In the colonial days, there were several types of mills. A Grist Mill ground corn into meal whereas a Flour Mill ground wheat, rye or buckwheat into flour. Flour Mills were developed later than grist mills because flour was more expensive than meal, and corn was easier to grow and harvest than other grains.
A Merchant Mill was a flour mill where the miller purchased grain from farmers, ground it, and then sold the meal or flour rather than milling grain in return for a percentage of the meal or flour as had been the earlier custom. A by-product of grain milling was Offal, sometimes called "awful". It was the screening, bran and shorts of mostly wheat, and used as animal feed. Not exactly the same as the term 'offal' we use for so-called waste animal parts (even edible parts like sweetbreads, tongue, tripe, heart etc.) although the root definition is the same.

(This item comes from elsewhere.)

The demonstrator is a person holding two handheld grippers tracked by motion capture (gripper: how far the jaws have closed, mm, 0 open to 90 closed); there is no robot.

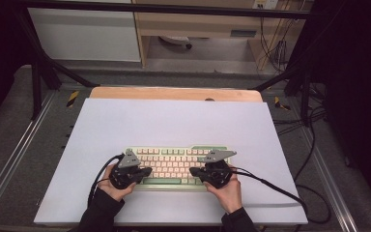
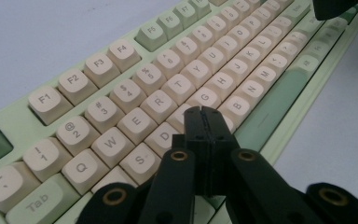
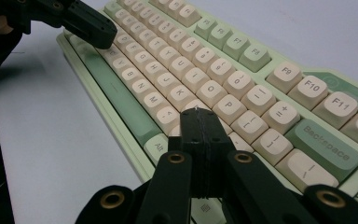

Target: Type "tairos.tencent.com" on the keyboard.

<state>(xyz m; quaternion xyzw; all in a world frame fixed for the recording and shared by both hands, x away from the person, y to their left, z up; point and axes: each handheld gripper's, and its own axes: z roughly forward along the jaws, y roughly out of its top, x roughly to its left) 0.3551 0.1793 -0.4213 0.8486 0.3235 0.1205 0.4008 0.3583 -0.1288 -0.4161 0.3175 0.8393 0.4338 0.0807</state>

There were Bone Mills that ground bones into meal to be used as fertilizer. Plaster Mills ground local gypsum to be used as fertilizer; it was known as 'land plaster'. The advent of railroads made other fertilizers more economical and the plaster mills dwindled away.
There were also some "manufactories" (mills) of the time. A sumac manufactory would grind sumac leaves and berries (which are high in tannic acids) into a sumac sauce which was widely used in tanning hides. As technology increased there were mills to manufacture woolens (fulling mills), and paper. Distilling, even on a small scale, was a part of life for most of the population.